I stopped by and saw
Friskey last Friday. I miss her. Her Eyesight isn't
what it was, and when I discovered her lying in the east porch her head raised in alert. She did nothing but stare at me, through me. Then I spoke. "Hi Frisko," I crooned, and my old girl with all of her arthritis and extra weight bounded from her little alcove of boy clutter to get to me.
I was telling this story to Nick, and he questioned, "
Frisko?" Frisko, Frisk, Friskarelli...I've known her for 17 years. A friend tends to pick up nicknames along the way through 17 years.
It made me cry, this sweet kitty who I grew up with, and was now getting old without me. I talked to her a good while while I combed her and cleaned her ears. Nick estimates that I wanted to get a kitten so I wouldn't be accused of talking to myself so often. He's so silly...I never talk to
myself. There's usually a coffeemaker or a counter top or a wayward strand of hair involved. Anyway, I found some treats that Mom had bought before she died that were still sealed and moist, I gave her some of them. "Does anyone take a moment to let you know that you're loved anymore?" I murmured, as she was so hungry for attention.
I told her all about Sophie, and I know you shouldn't think this way, but in hindsight I know I was looking for another Friskey. "She's still getting used to us, I think..." I try to defend to my almond eyed calico with the pretty markings outlining them. She looks at me warmly, not really caring what I say, only that I keep talking to her. Sophie has a very sweet personality, I can tell it. She doesn't seem to have Frisko's attitude (or, as Mom called it,
catitude)...at least not yet. She's still in that baby stage where everything is new and she's too busy watching everything that moves to offer a scathing remark regarding us humans' inability to do anything right. But she's not a lap kitty...at least not yet. She doesn't hear my voice and run to me, and she certainly doesn't look at me like I'm the best and most important person in her life.
But maybe that takes 17 years, or being a little girl's kitten, wrapped in blankets and carted around in strollers. A little girl who would run all the way from where the bus let her off after school to the house and search out her best bud. Mom got sick and Frisk didn't leave her side. The two of them bonded that way while I was living in the South, and I was grateful to have left such a sweet companion to hold my place when I couldn't be there. I nodded to myself taking the whole thing in, and admitted to myself,
there's only one Friskey.
After our visit, I came home and emptied four new toy balls [I picked up on the way home] onto the living room floor for Sophie. She loves playing with balls.

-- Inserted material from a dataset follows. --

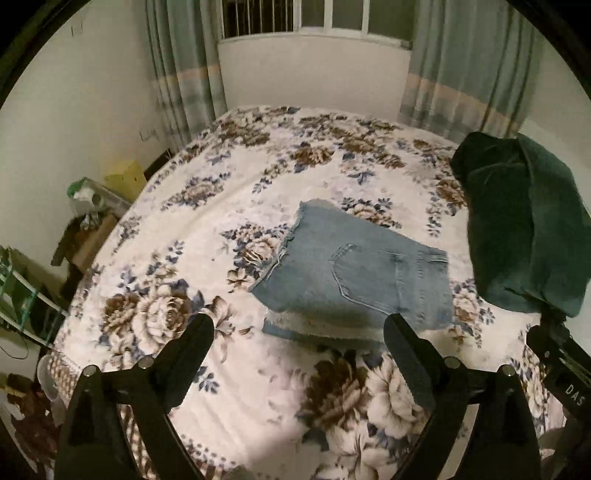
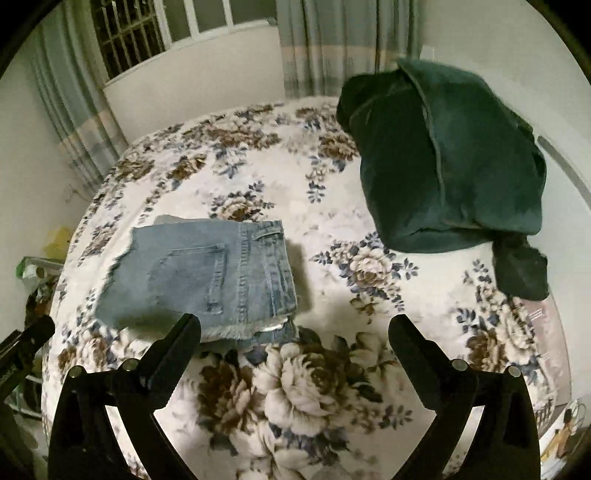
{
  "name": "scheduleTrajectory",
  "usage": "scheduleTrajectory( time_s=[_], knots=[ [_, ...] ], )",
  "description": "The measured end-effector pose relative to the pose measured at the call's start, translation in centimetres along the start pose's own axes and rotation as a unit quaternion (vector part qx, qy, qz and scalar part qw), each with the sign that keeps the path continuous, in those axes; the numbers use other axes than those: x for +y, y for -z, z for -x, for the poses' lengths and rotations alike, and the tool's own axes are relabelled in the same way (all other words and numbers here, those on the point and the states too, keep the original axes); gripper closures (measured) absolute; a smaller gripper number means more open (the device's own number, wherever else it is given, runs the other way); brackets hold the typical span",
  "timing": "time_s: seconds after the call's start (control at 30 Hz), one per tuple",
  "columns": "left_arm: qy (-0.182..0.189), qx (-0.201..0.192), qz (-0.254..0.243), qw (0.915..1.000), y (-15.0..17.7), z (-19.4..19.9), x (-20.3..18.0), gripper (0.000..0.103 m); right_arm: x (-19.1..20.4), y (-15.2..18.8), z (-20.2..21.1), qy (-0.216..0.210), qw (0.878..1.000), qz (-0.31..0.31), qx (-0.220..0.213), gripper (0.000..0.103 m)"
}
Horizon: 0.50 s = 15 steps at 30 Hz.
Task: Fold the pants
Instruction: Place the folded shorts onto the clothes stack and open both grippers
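Note:
Light blue denim pants (image 1: 354,273) lie folded into a compact stack on the floral bedspread (image 1: 258,166), back pocket up. They also show in the right wrist view (image 2: 199,273), left of centre. My left gripper (image 1: 299,332) is open and empty, just short of the stack's near edge. My right gripper (image 2: 295,332) is open and empty, its left finger over the stack's near right corner. Part of the right gripper's body (image 1: 561,373) shows at the right edge of the left wrist view.
A dark green pillow (image 1: 524,229) lies on the bed's right side, also in the right wrist view (image 2: 443,158). A cluttered bedside table (image 1: 92,218) stands left of the bed. Curtains (image 1: 184,74) and a window (image 1: 314,18) are behind. The bedspread (image 2: 258,166) spreads around the pants.

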<state>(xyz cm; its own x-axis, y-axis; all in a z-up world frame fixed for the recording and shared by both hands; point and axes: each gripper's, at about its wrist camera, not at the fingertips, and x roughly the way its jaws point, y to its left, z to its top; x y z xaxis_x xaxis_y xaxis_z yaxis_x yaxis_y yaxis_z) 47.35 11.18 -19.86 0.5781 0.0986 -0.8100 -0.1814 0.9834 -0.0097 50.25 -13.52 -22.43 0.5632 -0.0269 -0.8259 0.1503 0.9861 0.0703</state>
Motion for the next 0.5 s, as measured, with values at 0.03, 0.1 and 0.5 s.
scheduleTrajectory(
  time_s=[0.03,0.1,0.5],
  knots=[
    [0.003,-0.005,-0.001,1.0000,0.2,1.0,0.0,0.009,0.2,0.3,1.8,0.002,1.000,0.002,-0.006,0.000],
    [0.007,-0.021,-0.005,0.9998,0.9,4.3,0.1,0.009,0.2,0.9,5.2,0.000,1.000,0.013,-0.023,0.000],
    [0.016,-0.080,-0.031,0.9962,6.6,20.4,1.0,0.009,0.0,8.2,27.5,-0.018,0.992,0.042,-0.116,0.000]
  ],
)
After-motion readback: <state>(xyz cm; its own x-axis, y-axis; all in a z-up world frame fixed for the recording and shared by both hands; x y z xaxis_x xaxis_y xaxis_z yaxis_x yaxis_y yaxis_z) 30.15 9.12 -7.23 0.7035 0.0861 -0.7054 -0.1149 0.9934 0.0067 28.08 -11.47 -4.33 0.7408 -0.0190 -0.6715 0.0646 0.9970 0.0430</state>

I am only now seeing more and more of her personality shining through as she becomes increasingly comfortable in our home. I love to situate her world with the things she loves, not showing that the scene has been manipulated, so that she may believe that only good things ever happen. I love coming home to find the living room scattered with balls and blankets askew because then I know that she had fun while I was away. I love the way she follows me around as I get ready in the morning, and I truly love the tilt of her head while she watches.
Friskey never really earned her name, choosing a quiet nap over something as inconvenient as play time, and I'm confident that eventually Sophie will settle down and I'll stop regretting that we didn't name her Spaz because of the way she hunkers down in the midst her her catnip toy buzz, stars at us, and then sprints up the stairs, down the stairs, up the stairs half way, down two steps, up all the way, down again, and then, grabbing a ball in her mouth exits through the kitty door to the basement.

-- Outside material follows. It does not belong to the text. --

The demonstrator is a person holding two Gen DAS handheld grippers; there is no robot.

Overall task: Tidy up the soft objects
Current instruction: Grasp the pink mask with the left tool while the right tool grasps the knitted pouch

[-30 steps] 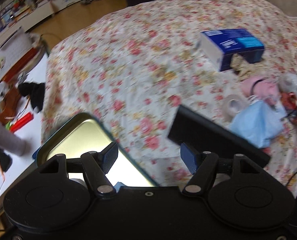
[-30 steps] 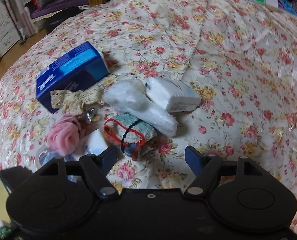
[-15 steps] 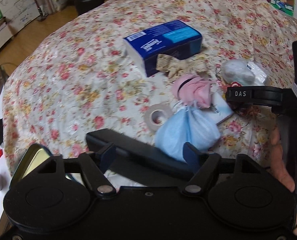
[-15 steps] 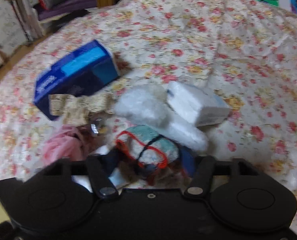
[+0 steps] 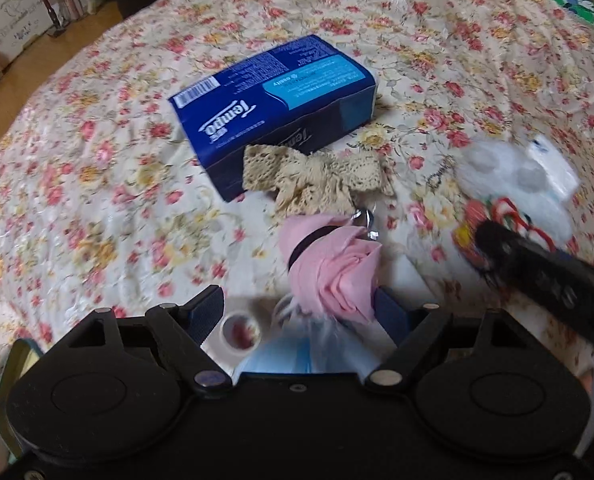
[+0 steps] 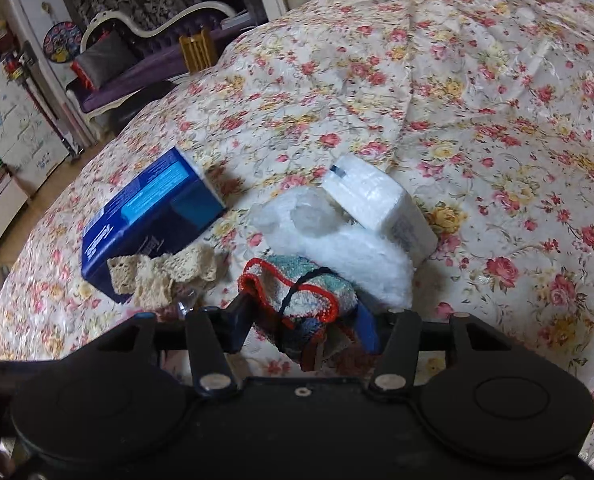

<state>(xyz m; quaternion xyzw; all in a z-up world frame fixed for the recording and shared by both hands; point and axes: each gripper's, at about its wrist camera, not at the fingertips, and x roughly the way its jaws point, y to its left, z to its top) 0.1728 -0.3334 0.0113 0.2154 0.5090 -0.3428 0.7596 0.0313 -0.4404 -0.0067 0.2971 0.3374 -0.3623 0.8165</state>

This picture, to me, shows her sweetness so perfectly. In a moment of rest, her eyes are soft and warm, and I can see her heart is pure. It's been unfair of me to expect her to act like another when she's so perfect on her own, just as she is. I know it's not a good comparison in the eyes of all of you mothers out there, but it is like that point in your young child's life when you start to see the person they're going to be...and it's exciting to watch them grow.